Pineapple weed (Matricaria discoidea) is often one of the first plants a budding forager tries as a kid. It can grow just about anywhere but has a gift for growing in the most uninviting locations. That includes places even dandelions can’t take root.
Growing up in the desert in southern California, there was nothing but dust and sand on our playground. The only bit of life came from the tiny cracks in the asphalt handball courts, where enough moisture must collect from early morning dew. Pineapple weed thrived in those cracks when little else grew for miles in any direction.
That was the first time I tried pineapple weed, and I have to say I was unimpressed. Though it did smell vaguely of pineapple, it was bitter and thoroughly unpleasant.
But how much can you ask of a plant growing in asphalt in the desert? I assumed it probably tastes better given a less stressful environment.
Fast forward nearly 30 years later, and there aren’t many places where a dandelion won’t grow on our Vermont homestead. Marginal land is in short supply, which I’m happy about.
Still, there is one spot right in front of the garage covered in sand, packed gravel and in near full shade. Pineapple weed has found a home there, thriving where nothing else can.
That spot grows the lushest crop of pineapple weed I’ve ever seen. The plants are dense, and nearly a foot tall. Nothing like the desperate 3-4 inch specimens from my California childhood. Surely this pineapple weed is going to be the cream of the crop!
I break off a stalk in mid-summer when the plants are at their full height and bite right in…and then promptly spit it out.
It tastes wetter and greener than my childhood memory, but it’s still bitter and otherwise tasteless. Though the plant smells pleasant enough, I don’t get any hints of pineapple in the taste. What am I doing wrong?
I’m ready to give it up. Maybe I can taste some bitter principle in pineapple weed that others can’t, and perhaps I’m just not meant to enjoy this plant.
Then I look over to see my baby foraging buddy gobbling up pineapple weed with excitement. I usually have my 3-year-old daughter with me when I’m foraging in the woods, but this time since I’m right on the driveway the little guy (17 months) got to come too.
My daughter tried pineapple weed, and promptly spit it out just like I did. The little guy had a different strategy.
I watched him carefully pluck off the blossoms, leaving behind any green leaf or stem material. His little hands worked skillfully, picking apart those blossoms.
I’m not above learning from a baby that seems to know what he’s doing. I give it a try, plucking off a blossom and leaving the green material behind.

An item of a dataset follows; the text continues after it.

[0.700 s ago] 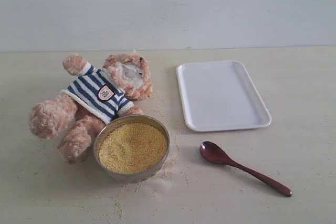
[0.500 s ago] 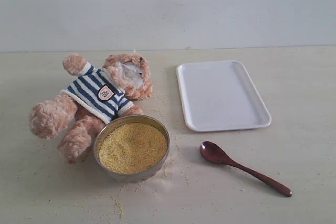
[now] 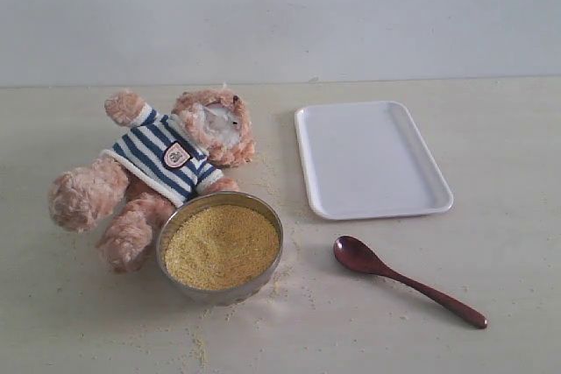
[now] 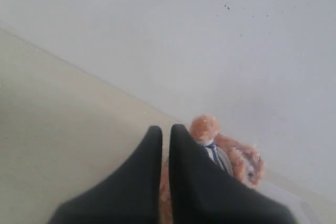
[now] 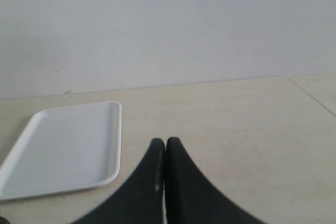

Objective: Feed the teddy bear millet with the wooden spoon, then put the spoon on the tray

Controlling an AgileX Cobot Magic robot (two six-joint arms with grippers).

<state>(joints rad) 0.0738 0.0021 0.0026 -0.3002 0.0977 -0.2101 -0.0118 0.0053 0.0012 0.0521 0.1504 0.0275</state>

The taste…sweet, floral, pineapple-y…and just the slightest hint of bitter. I try again, this time using my teeth to just pluck off the very tip of the blossom, leaving the greenery around the base intact. It’s perfect!
This is what people are talking about! Deliciously sweet, strong pineapple flavor with hints of chamomile tea.

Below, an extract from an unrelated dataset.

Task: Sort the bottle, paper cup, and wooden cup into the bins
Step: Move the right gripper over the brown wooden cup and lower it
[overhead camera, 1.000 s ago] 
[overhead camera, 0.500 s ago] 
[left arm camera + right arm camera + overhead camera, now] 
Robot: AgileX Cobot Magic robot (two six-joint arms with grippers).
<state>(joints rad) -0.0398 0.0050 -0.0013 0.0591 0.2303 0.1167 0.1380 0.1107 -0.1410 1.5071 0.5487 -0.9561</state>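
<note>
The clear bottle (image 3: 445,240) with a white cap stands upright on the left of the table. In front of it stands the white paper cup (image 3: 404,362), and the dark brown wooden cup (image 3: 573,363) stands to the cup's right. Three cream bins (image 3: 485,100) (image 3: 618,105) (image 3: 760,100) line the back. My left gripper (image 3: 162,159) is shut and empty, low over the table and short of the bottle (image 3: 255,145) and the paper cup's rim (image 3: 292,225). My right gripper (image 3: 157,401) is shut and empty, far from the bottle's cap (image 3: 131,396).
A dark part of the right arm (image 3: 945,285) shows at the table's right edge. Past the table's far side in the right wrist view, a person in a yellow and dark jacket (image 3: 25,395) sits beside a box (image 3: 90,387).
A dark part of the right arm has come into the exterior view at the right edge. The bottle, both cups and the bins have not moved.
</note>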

Perhaps there is some bitterness in the greens that I can taste that others can’t, or maybe they do taste it and just don’t mention it. The kids in the schoolyard ate the whole plant readily enough, but perhaps they were just showing off. If you’ve found it bitter in the past, be sure to pluck off just the blossoms and remove every bit of the feathery leaf matter.

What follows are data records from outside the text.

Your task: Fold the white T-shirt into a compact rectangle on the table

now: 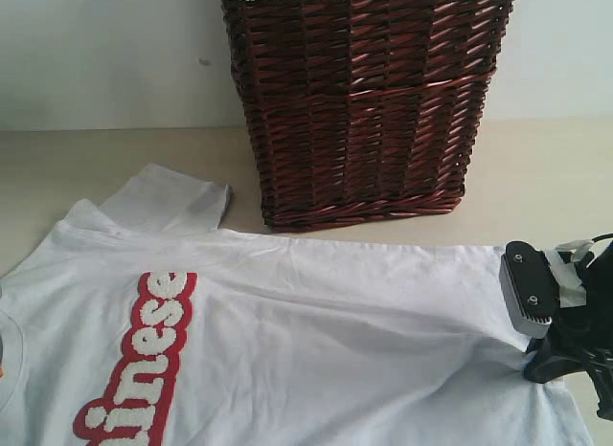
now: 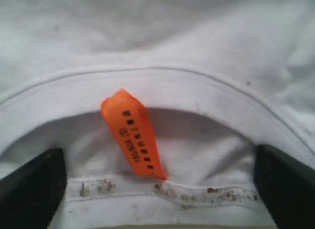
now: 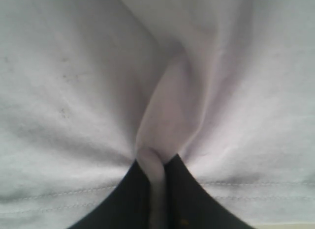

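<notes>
Lying spread flat, letters up, the white T-shirt covers the table before the wicker basket. Our right gripper pinches a fabric ridge near the hem. The left gripper gapes wide and empty, straddling the collar by the orange tag. We'd clamp the collar next, then lift both ends evenly.

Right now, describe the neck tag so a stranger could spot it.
Start at the white T-shirt spread on the table in front of the dark wicker basket. Follow it to the curved collar at its left end in the exterior view. The tag is a small orange strip with dark print lying inside it, the only orange against white cloth.
</notes>
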Available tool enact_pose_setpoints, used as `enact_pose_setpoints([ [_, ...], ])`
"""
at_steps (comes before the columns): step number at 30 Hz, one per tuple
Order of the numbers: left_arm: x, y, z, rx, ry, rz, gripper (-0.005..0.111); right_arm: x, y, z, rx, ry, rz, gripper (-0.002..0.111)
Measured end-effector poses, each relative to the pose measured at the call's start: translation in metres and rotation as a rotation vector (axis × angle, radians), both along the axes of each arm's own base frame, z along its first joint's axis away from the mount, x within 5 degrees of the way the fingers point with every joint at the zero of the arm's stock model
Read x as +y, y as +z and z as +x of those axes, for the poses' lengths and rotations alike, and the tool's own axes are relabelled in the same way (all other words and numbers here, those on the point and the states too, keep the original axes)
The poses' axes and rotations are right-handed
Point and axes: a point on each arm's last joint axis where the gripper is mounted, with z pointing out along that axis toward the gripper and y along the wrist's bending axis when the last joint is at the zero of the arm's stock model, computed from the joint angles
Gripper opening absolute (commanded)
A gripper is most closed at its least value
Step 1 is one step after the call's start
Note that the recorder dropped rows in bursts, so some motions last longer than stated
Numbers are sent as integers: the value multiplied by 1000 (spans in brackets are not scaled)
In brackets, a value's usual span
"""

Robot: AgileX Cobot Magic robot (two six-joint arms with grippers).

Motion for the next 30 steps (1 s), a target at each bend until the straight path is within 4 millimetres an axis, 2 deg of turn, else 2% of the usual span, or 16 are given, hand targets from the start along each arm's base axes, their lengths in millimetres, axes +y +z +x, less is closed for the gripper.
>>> enact_pose_setpoints([
  [2,0,0,0,0,0,0,103,0,0,0,0,0,0,0],
  [4,-1,0,0,-1,9,-6,96,0,0,0,0,0,0,0],
  [6,-1,0,0,-2,16,-9,79,0,0,0,0,0,0,0],
  [10,-1,-1,2,-11,40,-15,34,0,0,0,0,0,0,0],
  [12,-1,-1,3,-12,44,-18,20,0,0,0,0,0,0,0],
  [15,-2,-1,3,-8,51,-22,7,0,0,0,0,0,0,0],
  [17,-2,-2,2,-1,63,-23,0,0,0,0,0,0,0,0],
  [30,-2,-2,2,2,72,-25,0,0,0,0,0,0,0,0],
])
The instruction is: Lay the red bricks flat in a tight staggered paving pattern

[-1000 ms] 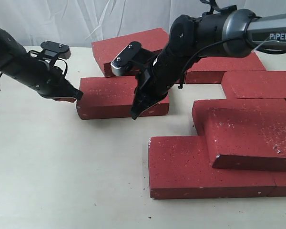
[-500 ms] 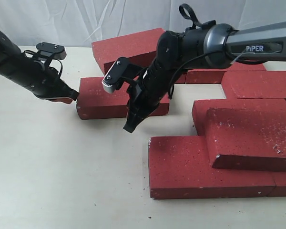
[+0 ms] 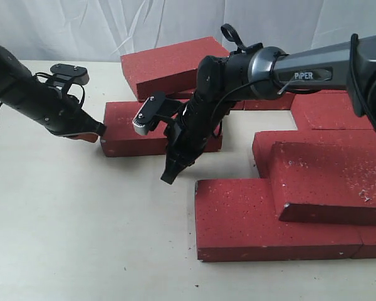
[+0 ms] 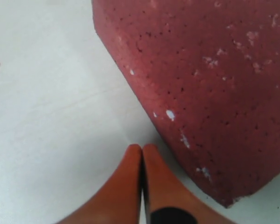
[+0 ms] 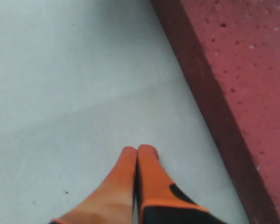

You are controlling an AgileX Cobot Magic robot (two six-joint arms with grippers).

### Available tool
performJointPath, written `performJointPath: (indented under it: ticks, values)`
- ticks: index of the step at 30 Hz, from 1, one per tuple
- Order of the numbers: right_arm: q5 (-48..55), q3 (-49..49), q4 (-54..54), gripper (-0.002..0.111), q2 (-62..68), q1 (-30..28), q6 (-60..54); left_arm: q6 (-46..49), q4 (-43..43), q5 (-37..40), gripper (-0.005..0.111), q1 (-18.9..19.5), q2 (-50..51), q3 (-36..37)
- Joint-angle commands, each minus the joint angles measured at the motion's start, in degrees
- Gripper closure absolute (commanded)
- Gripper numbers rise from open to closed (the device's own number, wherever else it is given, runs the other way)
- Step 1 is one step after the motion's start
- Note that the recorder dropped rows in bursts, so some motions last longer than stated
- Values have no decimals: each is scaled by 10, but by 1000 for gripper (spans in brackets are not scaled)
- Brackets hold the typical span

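Several red bricks lie on the pale table. One flat brick (image 3: 128,128) sits left of centre, and my left gripper (image 3: 101,130) is shut with its tips at that brick's left end. In the left wrist view the brick's corner (image 4: 210,84) is just beside the shut fingertips (image 4: 142,148). My right gripper (image 3: 168,178) is shut and points down at the table, in front of that brick and left of the front brick (image 3: 244,219). In the right wrist view the gripper (image 5: 137,149) holds nothing, and a brick's edge (image 5: 242,70) runs alongside it.
A tilted brick (image 3: 172,63) leans at the back. On the right, more bricks (image 3: 341,110) lie flat. One brick (image 3: 332,182) rests slanted on top of the others. The bare table (image 3: 81,219) spreads out at the front left.
The right gripper has dropped from the middle brick's front edge down and left to the table. The left gripper has barely shifted. The bricks have not moved.
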Motion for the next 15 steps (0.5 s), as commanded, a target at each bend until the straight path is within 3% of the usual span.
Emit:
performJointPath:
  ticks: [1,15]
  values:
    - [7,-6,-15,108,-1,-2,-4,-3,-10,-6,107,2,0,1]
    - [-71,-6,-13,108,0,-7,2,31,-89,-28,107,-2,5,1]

I found one source that says pineapple weed greens are used in salads, but only before the plants blossom. Once pineapple weed breaks bud the leaves become unpalatably bitter.
That makes a lot more sense! Maybe it is a sweet green when it’s tiny and hasn’t blossomed, but I’ll have to wait until next year to try it.
I plucked off a handful of blossoms, keen on taking them inside to make a bit of tea. I couldn’t keep my little baby buddy out of them, and he gobbled them up by the handful.
Identifying and Using Pineapple Weed
Pineapple weed is known as wild chamomile, and both plants are in the aster family. There is another plant that is actually “wild chamomile” (Matricaria chamomilla) also found on roadsides and waste places, but this version has far fewer leaves and actually has white petals.
Pineapple weed is completely lacking petals and only has a yellowish-green central cone. My Edible Wild Plants field guide says that both have a mild pineapple and chamomile scent when the flower buds are crushed.
The medicinal properties of pineapple weed are supposed to be similar to cultivated or wild chamomile. It’s a mild sedative, effective against anxiety and mild gastrointestinal upset. My medicinal plant and herbs field guide says that it’s a traditional tea plant “used for stomachaches, flatulence, colds, menstrual cramps” and externally as a wash for sores and itchy conditions.
Pineapple Weed Tea
Since I find the bottom of the flower buds quite bitter, I’m actually taking the time to cut the tops of the flower buds off of the base. It makes sense, when you’re making dandelion wine the petals have to be completely removed from the bitter green sepals or the whole batch will be horribly bitter.
Most people don’t go through this step, and instead, just make a tea with the whole blossom heads. Try the blossoms whole.
If you don’t taste the bitterness, don’t bother separating the sepals. It’s a pain, and time-consuming, but this extra effort cuts out the bitter flavor and allows the sweet pineapple flavor to shine through.